__TO DO__:
Nothing outside the range below should be printed. Output exactly the lines from the line with "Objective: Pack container" to the line with "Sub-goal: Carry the", both included.

__WORKING DATA__:
----
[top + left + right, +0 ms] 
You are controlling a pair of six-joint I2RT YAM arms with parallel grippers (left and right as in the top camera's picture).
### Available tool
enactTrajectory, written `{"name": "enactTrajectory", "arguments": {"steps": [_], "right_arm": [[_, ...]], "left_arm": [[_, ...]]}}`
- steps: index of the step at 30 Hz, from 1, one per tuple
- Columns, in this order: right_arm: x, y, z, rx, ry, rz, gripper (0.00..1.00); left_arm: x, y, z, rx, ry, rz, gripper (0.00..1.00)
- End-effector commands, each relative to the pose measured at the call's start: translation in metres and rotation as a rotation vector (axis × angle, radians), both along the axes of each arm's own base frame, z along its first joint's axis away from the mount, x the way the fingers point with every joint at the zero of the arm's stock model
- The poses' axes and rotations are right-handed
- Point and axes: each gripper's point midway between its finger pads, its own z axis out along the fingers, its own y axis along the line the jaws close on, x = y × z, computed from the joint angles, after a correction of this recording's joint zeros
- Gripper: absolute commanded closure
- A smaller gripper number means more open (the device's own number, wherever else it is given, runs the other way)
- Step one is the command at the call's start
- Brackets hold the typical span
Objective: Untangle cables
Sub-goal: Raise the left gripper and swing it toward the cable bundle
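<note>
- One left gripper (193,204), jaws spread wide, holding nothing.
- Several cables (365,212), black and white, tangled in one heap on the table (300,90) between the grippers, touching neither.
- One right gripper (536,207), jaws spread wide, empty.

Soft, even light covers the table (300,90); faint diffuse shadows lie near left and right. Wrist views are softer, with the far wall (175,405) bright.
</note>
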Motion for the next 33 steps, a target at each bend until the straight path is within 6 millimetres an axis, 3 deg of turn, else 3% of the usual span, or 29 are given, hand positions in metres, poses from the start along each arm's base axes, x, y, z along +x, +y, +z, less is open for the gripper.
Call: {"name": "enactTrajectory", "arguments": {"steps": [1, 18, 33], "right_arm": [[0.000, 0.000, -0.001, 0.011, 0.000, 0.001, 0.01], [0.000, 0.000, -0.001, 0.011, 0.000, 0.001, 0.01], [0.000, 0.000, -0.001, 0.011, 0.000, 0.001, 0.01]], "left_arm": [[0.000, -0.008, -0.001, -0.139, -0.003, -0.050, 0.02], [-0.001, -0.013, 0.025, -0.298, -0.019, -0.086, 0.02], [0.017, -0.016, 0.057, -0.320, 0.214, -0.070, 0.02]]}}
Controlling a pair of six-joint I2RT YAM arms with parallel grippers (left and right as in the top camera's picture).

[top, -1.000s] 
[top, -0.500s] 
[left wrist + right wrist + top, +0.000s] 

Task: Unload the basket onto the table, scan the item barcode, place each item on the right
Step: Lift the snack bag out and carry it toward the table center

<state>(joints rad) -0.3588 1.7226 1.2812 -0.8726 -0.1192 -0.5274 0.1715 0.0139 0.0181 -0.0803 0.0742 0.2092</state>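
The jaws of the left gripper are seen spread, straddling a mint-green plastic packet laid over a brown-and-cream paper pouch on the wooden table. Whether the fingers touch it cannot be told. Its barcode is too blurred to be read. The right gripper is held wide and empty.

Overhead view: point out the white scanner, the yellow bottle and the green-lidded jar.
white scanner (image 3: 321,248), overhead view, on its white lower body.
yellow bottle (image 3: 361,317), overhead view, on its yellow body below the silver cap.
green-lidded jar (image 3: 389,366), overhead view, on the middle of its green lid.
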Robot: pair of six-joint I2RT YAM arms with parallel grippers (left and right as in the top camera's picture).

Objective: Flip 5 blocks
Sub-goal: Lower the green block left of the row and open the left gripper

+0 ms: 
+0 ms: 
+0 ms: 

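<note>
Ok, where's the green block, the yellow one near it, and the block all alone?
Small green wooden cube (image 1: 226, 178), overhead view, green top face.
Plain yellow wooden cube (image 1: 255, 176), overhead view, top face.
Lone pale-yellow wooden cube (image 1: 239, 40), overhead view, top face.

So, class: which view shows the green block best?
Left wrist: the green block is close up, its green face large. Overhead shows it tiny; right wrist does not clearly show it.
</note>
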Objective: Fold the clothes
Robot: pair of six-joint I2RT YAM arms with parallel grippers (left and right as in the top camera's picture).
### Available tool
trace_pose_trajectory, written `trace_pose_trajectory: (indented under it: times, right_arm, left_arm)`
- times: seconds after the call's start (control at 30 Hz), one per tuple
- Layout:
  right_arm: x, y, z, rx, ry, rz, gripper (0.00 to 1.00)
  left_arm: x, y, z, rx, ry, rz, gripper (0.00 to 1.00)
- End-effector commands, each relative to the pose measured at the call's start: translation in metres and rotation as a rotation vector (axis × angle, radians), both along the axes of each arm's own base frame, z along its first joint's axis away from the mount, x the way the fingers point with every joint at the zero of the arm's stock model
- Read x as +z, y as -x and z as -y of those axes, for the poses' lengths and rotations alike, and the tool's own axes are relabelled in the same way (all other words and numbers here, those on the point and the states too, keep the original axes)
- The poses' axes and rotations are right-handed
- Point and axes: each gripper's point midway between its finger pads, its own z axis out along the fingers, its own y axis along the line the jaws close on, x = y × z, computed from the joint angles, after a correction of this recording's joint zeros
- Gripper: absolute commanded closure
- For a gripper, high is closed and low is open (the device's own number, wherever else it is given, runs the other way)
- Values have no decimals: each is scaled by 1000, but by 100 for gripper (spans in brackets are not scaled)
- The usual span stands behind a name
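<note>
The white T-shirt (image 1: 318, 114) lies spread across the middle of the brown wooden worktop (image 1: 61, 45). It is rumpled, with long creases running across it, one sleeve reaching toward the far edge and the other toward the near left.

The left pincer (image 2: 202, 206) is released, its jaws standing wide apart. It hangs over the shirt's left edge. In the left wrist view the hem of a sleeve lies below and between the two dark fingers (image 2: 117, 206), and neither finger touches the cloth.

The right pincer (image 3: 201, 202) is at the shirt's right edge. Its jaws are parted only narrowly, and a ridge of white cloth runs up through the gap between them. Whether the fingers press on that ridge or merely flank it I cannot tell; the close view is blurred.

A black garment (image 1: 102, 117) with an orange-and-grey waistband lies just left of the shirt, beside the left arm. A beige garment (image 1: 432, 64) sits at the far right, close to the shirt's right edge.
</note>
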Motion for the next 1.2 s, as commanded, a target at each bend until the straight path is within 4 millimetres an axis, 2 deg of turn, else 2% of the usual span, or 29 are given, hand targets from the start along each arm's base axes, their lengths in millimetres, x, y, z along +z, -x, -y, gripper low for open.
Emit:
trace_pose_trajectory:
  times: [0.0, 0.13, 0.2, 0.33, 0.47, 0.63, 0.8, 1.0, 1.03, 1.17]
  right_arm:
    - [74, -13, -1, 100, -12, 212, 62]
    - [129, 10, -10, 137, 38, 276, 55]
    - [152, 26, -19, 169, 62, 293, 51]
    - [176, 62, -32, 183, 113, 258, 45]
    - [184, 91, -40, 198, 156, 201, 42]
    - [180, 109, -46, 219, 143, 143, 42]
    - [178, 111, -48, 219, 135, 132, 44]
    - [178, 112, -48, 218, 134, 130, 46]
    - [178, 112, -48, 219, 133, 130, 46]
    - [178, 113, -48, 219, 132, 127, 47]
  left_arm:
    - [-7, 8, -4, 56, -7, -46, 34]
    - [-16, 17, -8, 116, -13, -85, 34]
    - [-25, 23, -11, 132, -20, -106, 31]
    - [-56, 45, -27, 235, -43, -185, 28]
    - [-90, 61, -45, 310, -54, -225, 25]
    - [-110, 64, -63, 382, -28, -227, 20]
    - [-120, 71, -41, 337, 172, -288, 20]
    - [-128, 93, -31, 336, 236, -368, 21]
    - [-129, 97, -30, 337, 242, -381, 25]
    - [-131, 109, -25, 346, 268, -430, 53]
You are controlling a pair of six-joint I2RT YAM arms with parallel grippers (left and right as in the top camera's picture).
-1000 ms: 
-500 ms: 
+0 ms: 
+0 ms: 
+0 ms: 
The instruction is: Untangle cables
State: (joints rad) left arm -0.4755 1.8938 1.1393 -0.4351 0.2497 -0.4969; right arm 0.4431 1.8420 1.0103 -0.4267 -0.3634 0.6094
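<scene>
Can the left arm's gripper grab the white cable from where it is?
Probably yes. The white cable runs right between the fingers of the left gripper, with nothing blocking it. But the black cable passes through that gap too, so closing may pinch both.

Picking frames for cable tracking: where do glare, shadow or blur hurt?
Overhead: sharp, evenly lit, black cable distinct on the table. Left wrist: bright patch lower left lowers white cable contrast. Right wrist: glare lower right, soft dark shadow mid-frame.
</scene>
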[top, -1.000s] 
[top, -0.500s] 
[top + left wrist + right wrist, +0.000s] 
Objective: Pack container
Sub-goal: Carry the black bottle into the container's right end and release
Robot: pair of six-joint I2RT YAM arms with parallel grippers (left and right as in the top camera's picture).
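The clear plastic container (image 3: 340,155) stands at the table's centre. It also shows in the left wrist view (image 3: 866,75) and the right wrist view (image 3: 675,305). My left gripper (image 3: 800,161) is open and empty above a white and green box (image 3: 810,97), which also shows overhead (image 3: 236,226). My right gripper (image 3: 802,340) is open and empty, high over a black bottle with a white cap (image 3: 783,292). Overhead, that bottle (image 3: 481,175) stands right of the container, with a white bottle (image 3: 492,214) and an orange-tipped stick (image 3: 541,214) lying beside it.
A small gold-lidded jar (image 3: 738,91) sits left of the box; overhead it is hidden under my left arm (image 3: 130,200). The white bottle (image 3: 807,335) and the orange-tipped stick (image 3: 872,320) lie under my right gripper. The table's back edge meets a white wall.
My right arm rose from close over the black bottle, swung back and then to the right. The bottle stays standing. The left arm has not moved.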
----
__ANSWER FOR THE TASK__:
Objective: Pack container
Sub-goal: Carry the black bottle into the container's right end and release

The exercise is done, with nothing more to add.